Werner Stoffel an Kaplan Stiesch, 7. Mai 1940
7./5.40
Mein lieber Rudi!
Deinen lieben, humorgewürzten Brief beantworte ich mit bestem Dank! Eines muß ich zu Anfang richtig stellen: Meine Tante kennt Dich ansehend und …..“ aus dem Seminar. Ich habe ihr gesagt, dass der Lange da mein „Lebemann“ sei! Und Du kennst doch mein gutes Personengedächtnis, das ist aber ein Familien-Erbstück! Was soll ich sagen über mich u. meinen „furchtbaren Befund“? Wie man es nimmt. Nach militärischen Maßstäben geht es uns bei den Kraftfahrern ganz ausgezeichnet. Dienst ist leicht und fahren – besonders als Beifahrer – ist recht schön (vorläufig wenigstens!). Was nun wird, weiß in der augenblicklichen Situation ja kein Mensch. Ob wir zum Norden oder nach Südosten oder vielleicht zum Westen kommen, über diese Möglichkeiten kreisen stündlich die tollsten Latrinengerüchte – noch schlimmer als im Seminar! Aber uns kann ja nichts mehr erschüttern u. aus der Ruhe bringen, so alte Landser wie wir bereits sind!! Ja, lieber Rudi, Pfingsten beginnt bereits der 5. Monat, den wir bei den Preußen verbringen. - - - Samstag und Sonntag waren wir in Königsburg, einem ziemlich schönen, echt ostpr.

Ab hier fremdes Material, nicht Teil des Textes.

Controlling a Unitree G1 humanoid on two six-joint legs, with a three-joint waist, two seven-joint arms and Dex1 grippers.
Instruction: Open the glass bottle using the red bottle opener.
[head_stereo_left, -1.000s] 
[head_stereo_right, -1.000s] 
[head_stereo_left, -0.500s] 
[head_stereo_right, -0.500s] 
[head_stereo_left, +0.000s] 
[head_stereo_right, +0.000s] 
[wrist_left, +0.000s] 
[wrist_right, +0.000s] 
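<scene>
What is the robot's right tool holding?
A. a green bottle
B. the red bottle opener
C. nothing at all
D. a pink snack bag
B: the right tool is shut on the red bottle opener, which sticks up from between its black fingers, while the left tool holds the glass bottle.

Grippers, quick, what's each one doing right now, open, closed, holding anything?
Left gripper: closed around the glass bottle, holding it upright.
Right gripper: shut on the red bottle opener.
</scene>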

Städtchen. Es waren nette gemütl. Tage. Und Ihr in der Heimat? Leicht habt Ihr’s ja sicher nicht, das kann ich mir gut denken. Na ja, in 50 Jahren ist alles vorbei – Indem ich Dir zum kommenden Feste die Gnade der Güte in reichem Maße wünsche, verbleibe ich in alter Treue
Dein Werner
NB. Frohen Pfingsgruß Deinen werten Eltern u. Paul Küpper.